The ifrothgolf review
A big 60-to-68-inch twin-layer storm brolly built for blokes who play through proper British wind and rain, not just a passing shower. The vented top canopy is the whole point.
What's great
The double canopy genuinely earns its keep. That gap between the two layers lets gusts bleed through instead of catching you like a parachute, so it stays the right way out when a single-skin umbrella would already be turned inside out and flapping. Coverage is the other big win, the wide span keeps you AND your bag dry, and the better ones run a fiberglass shaft that flexes in a blow rather than snapping. Testers at Today's Golfer and Golf Monthly back this up, and owners who've binned a graveyard of cheap brollies rate the storm build as the one that finally lasted.
Worth knowing
It's heavy and bulky, the sturdier storm builds are a faff to wrestle shut and back into the sleeve, which is no fun mid-downpour. Watch the handle shape too, fat oval and pistol grips often won't drop into a standard trolley holder, so check before you buy if you ride a cart. The vents only work if they're built right, on some models the openings are too small or stitched too tight and they seal up in a real blow, killing the whole windproof trick.

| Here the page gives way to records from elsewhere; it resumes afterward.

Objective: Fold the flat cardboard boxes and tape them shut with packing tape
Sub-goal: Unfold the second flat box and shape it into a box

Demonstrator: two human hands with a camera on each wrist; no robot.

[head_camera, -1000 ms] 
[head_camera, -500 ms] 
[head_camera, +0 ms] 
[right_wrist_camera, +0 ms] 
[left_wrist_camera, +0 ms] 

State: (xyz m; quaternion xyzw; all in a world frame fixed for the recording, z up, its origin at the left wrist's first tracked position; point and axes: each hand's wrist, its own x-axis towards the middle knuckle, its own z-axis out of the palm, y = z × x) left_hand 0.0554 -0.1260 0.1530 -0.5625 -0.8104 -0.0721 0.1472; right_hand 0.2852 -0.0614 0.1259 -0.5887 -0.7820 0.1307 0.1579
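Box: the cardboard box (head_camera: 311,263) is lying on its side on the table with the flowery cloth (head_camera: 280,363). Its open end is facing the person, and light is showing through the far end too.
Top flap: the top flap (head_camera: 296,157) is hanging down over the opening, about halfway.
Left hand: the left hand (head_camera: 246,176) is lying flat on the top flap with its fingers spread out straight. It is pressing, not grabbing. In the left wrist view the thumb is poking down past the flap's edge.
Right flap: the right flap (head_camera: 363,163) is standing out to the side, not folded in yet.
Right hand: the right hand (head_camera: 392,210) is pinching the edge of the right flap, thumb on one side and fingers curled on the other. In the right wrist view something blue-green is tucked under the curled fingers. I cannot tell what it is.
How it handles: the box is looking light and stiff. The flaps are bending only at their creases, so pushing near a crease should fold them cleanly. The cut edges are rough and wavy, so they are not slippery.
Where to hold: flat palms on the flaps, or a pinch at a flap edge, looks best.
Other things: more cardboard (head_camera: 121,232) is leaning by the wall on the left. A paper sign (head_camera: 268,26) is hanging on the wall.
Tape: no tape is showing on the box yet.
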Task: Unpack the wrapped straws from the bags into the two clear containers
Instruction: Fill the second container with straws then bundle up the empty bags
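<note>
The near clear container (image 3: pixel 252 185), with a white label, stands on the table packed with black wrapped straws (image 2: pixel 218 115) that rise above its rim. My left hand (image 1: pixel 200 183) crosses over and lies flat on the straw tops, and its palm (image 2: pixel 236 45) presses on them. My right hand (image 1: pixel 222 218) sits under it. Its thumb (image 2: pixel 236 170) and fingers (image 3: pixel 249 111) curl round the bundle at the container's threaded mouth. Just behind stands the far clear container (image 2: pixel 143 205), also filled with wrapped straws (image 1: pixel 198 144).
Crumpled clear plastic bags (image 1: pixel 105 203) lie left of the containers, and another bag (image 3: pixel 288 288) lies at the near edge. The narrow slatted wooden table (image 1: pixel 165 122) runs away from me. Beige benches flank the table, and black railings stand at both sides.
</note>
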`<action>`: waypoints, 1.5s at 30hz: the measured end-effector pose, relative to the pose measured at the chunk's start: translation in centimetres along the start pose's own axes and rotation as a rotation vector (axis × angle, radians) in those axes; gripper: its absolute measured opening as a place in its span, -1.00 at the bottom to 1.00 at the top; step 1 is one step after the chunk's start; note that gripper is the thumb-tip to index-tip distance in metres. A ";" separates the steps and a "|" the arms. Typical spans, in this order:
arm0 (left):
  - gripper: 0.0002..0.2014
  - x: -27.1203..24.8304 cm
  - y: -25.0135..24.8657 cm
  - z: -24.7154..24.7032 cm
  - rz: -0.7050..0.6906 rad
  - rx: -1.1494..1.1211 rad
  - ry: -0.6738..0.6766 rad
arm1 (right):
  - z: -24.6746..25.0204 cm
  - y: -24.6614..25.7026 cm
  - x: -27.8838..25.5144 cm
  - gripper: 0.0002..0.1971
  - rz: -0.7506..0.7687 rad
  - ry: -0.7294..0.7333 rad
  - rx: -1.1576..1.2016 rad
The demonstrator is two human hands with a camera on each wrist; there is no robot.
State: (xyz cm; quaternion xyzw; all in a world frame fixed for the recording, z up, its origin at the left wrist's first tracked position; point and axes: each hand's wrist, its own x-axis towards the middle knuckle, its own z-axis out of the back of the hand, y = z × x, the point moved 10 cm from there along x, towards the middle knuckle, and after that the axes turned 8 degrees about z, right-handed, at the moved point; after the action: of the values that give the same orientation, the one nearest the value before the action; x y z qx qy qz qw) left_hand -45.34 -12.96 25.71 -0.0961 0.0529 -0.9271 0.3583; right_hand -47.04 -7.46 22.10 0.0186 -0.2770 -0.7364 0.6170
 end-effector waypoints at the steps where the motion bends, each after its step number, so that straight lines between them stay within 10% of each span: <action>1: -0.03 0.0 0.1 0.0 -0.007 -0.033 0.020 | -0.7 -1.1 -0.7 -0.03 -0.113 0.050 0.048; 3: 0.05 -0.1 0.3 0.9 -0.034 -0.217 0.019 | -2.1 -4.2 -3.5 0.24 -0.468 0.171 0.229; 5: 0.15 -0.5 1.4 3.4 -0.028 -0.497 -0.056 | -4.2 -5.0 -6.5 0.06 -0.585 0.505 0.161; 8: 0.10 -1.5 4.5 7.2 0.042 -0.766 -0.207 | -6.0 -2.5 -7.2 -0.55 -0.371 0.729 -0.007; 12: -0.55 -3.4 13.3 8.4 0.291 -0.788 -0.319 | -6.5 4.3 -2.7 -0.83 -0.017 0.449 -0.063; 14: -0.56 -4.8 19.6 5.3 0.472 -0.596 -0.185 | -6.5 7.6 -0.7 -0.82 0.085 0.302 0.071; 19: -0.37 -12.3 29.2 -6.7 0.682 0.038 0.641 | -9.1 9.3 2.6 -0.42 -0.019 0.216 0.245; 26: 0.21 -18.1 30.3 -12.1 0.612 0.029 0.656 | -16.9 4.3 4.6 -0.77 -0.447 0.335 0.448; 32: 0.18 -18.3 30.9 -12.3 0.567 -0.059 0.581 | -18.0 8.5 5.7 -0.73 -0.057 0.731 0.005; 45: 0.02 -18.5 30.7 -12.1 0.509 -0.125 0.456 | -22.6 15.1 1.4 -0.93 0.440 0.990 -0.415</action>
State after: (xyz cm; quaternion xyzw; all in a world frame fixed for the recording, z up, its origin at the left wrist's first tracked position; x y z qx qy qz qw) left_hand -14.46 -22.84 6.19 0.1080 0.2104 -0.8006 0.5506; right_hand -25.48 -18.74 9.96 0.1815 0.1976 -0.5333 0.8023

And in a true storm it's still a big lever in your hand, so don't kid yourself it's lightning-proof.
The verdict
If you play in weather, I rate it, the wind handling and coverage are worth the bulk. Just check the handle fits your trolley first, and don't expect it to fold away neatly.
What reviewers say
The double-canopy vented design tested without flipping in wind, and reviewers praise the large coverage, auto-open and robust waterproof fabric. The main niggle noted is that the foam handle isn't the easiest to grip, and a big storm umbrella is inherently bulky.